First of all, it is possible that the General Assembly might require jails to comply with PREA as a matter of state law. Pending legislation, H 585, would direct the state prison system and all juvenile facilities to comply with PREA, plain and simple. Some prior versions of the bill have also required jails to comply, and some versions have not. The most recent version of the bill takes what appears to be a middle ground, proclaiming it to be the policy of the General Assembly that local jails “should comply” with PREA.
Regardless of how H 585 plays out, PREA may impact jails in several other ways.
Federal prisoners. Some North Carolina jails house federal inmates for the Federal Bureau of Prisons, the U.S. Marshals Service, or Immigration and Customs Enforcement. Those inmates are housed pursuant to contracts between the county and the United States. G.S. 162-34. PREA standards require that any agency “that contracts for the confinement of its inmates with private agencies or other entities, including other government agencies, shall in include in any new contract or contract renewal the entity’s obligation to adopt and comply with the PREA standards.” 28 C.F.R. § 115.12 (emphasis added). The contract must provide for “monitoring to ensure that the contractor is complying with the PREA standards.” Id. I have already heard from a couple of sheriffs that BOP has discussed including a PREA-compliance clause in its contracts with the counties. PREA compliance may be worthwhile for jails that make a lot of money housing federal inmates.
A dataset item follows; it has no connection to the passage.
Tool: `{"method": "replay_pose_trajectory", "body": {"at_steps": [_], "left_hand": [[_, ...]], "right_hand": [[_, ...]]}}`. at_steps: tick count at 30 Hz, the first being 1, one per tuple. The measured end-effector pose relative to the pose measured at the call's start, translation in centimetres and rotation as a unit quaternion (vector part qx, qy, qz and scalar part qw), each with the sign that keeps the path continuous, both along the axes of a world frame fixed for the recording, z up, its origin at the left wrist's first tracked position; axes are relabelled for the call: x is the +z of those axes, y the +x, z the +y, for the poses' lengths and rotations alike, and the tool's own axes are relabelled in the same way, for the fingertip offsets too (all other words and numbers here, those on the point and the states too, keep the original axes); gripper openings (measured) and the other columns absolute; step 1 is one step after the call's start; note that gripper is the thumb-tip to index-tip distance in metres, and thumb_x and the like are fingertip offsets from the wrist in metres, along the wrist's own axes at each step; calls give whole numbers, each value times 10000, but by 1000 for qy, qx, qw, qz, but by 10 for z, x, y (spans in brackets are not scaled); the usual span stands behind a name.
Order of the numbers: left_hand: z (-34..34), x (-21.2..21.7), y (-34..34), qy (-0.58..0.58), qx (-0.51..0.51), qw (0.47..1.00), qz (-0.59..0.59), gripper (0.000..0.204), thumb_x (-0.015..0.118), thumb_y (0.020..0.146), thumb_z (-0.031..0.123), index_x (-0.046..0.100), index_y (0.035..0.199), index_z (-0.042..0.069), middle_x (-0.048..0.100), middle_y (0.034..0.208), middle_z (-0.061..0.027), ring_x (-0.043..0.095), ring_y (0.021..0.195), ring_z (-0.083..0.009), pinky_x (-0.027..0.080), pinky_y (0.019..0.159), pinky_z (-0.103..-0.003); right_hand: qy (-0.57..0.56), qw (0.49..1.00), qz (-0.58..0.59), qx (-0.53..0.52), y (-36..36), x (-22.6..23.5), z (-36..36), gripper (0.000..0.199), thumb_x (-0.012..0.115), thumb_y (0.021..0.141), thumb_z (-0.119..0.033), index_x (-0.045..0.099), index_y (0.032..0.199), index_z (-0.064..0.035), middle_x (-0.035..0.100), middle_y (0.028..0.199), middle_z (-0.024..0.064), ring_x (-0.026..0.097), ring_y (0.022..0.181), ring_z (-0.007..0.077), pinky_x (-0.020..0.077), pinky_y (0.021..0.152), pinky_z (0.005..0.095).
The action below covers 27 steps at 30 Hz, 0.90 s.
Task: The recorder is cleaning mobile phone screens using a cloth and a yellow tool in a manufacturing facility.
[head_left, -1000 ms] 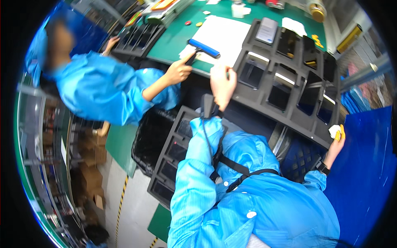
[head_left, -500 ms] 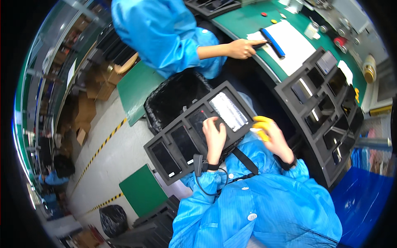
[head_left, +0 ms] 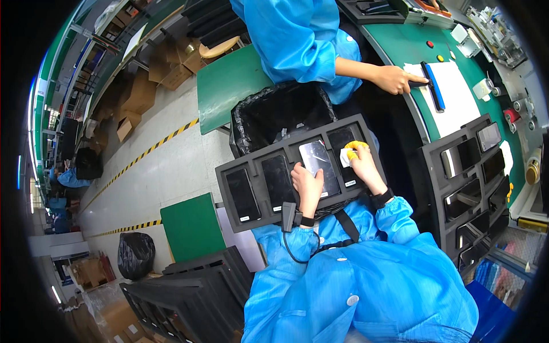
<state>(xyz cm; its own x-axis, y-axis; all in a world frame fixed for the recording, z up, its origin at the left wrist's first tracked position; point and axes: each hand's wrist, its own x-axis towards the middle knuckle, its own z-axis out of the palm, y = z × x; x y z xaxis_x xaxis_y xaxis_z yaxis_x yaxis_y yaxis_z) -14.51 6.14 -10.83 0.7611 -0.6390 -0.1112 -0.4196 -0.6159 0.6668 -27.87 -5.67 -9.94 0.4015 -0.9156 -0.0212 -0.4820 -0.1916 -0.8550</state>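
Note:
A black tray [head_left: 227,216] with several compartments lies across my lap, each compartment holding a dark flat panel like a phone screen. My left hand [head_left: 309,187] rests over the lower left part of a shiny panel [head_left: 318,158], thumb and fingers apart. Yellow covers sit on fingertips of my right hand [head_left: 365,164]. Those fingers pinch a small white wipe [head_left: 346,157] against the rightmost panel [head_left: 342,139]. Two other dark panels, a middle one [head_left: 278,182] and the leftmost one [head_left: 242,194], lie in their slots untouched.
Beyond my tray stands a bin lined with black plastic [head_left: 243,123]. A co-worker's hand [head_left: 394,80] holds a blue-edged roller or squeegee [head_left: 433,87] over white sheets on a green bench [head_left: 394,43]. Another tray of panels [head_left: 436,188] stands at right; stacked black trays [head_left: 194,291] lie at lower left.
The view has turned, so the tray appears more level. My right hand has moved from beside the tray's right end onto the rightmost panel with the wipe. My left hand stays over the neighbouring panel.

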Motion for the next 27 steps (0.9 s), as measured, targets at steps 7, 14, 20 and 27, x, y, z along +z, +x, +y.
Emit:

Statewide Misdemeanant Confinement Program (SMCP). The SMCP, discussed in detail here, is a program through which counties may volunteer to house certain misdemeanor inmates. Counties contract with the Department of Public Safety to house SMCP inmates under G.S. 148-32.1. Like the contracts with the federal government described above, SMCP contracts are contracts for the confinement of an agency’s inmates, and thus appear to be required under § 115.12 to include a PREA-compliance clause in any new or renewed contract. Today, 50 of North Carolina’s 100 counties participate in the SMCP.
Accreditation. Some North Carolina jails are accredited by national organizations like the American Correctional Association. PREA says that no accrediting agency may receive federal grant funds unless it adopts accreditation standards consistent with the PREA standards. 42 U.S.C. § 15608. As a result, any jail that has or is seeking accreditation may wind up effectively having to comply with PREA as a part of the accreditation process.
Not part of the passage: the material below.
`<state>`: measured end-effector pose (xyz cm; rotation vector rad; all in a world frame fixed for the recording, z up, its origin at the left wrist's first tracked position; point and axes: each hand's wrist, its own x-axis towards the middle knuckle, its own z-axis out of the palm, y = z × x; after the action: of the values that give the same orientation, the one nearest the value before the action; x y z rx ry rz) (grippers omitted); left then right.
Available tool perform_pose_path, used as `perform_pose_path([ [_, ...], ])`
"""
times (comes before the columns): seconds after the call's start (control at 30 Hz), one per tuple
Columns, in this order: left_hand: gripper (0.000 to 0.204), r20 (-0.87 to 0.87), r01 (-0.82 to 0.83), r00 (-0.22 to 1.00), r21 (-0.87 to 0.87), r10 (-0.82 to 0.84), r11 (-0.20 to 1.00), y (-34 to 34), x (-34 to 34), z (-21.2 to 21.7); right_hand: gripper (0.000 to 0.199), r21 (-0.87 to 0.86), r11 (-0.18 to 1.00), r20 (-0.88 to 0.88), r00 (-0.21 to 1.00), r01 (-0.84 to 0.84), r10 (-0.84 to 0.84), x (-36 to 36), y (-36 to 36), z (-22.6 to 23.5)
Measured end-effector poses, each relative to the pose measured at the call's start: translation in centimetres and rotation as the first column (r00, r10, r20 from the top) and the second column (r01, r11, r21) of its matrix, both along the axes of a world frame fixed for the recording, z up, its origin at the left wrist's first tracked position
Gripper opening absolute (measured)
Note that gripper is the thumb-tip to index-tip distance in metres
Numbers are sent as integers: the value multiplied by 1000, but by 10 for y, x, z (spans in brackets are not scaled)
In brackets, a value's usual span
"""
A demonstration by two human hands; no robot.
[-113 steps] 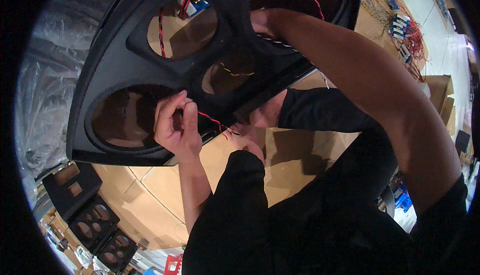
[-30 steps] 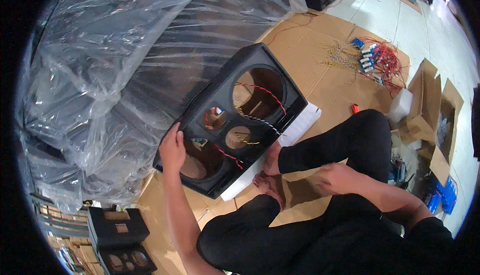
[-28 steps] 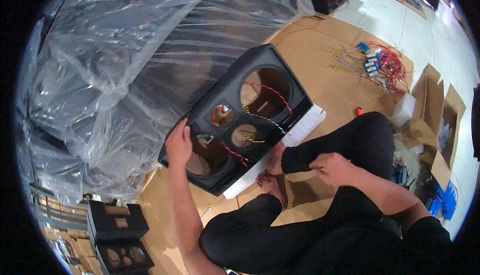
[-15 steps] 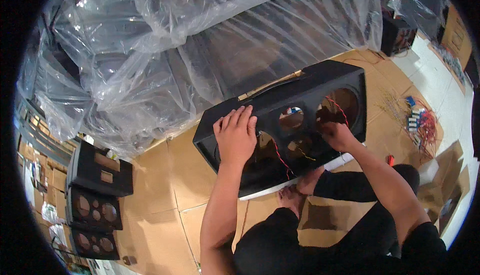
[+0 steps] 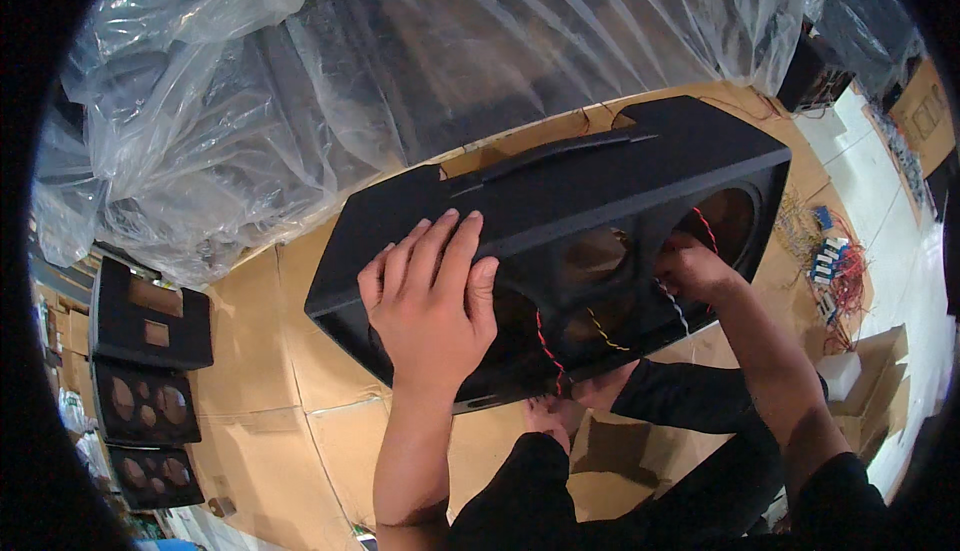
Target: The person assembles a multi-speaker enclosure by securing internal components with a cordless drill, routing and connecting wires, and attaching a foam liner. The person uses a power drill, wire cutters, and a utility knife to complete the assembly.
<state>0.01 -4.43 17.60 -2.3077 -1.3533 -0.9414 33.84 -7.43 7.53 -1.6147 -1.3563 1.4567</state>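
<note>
A long black speaker cabinet (image 5: 690,151) with round cut-outs stands before me, tilted toward my feet. My left hand (image 5: 430,321) lies flat on its top edge near the left end, fingers stretched out. At the large right-hand hole, my right hand (image 5: 695,269) is closed, with a white twisted wire (image 5: 676,309) running down from its fingers; the fingertips are partly hidden. A red twisted wire (image 5: 706,226) hangs in that same hole. Another red wire (image 5: 546,343) comes out of the left hole, and a yellow wire (image 5: 604,331) out of the lower middle one.
Clear plastic sheeting (image 5: 240,121) drapes over things behind the cabinet. Cardboard (image 5: 250,371) covers the floor. More black cabinets (image 5: 150,401) stand at the left. Bundled wires with blue and white connectors (image 5: 835,266) lie at the right, near an open carton (image 5: 880,371).
The cabinet has tipped so that more of its top shows, and it looks closer. My right hand has drawn a white wire into sight at the right hole. My left hand stays on top.
</note>
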Motion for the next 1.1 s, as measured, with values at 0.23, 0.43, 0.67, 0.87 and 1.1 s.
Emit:
perform_pose_path([
  [0.23,29,-40,-33,999,-36,31,999,-3,2,8,12,-289,938,-591,735,192,-333,-5,-1,4],
  [0.43,34,-52,-35,998,-32,34,999,-4,7,8,19,134,985,-662,750,104,11,0,-22,-14],
  [0.67,40,-64,-36,997,-54,32,998,-4,10,8,14,65,860,-878,439,506,-191,-11,-37,-28],
  [0.87,41,-70,-46,997,-53,42,998,-4,9,7,14,387,761,-788,616,520,-20,-12,-38,-10],
  [1.1,41,-68,-36,997,-37,33,999,-2,10,6,13,414,774,45,838,479,-543,-12,-41,-26],
])
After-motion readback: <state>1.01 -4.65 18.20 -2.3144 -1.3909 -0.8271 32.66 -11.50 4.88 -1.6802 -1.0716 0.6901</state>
Civil liability. Even if there is no direct financial penalty for a local jail that fails to comply with PREA, there is some concern that the federal standards may evolve into a standard of care in civil actions related to inmate sexual abuse. That is a legitimate concern, but jails should also bear in mind that compliance with the standards does not establish a safe harbor from any civil claim related to sexual abuse.
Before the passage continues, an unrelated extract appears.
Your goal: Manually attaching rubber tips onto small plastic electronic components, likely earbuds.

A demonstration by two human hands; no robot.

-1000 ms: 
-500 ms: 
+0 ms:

To conclude, even if there is no direct financial penalty to anyone for a jail’s failure to adopt the PREA standards, compliance may eventually be required (a) under potential state law, (b) as a matter of contract, (c) as part of the accreditation process, or (d) to minimize the risk of civil liability. Another possibility—not to be lost in all this technical discussion of federal regulations—is that a sheriff might decide to adopt the standards because he or she believes it is the right thing to do to protect the inmates and staff for whom he or she is responsible.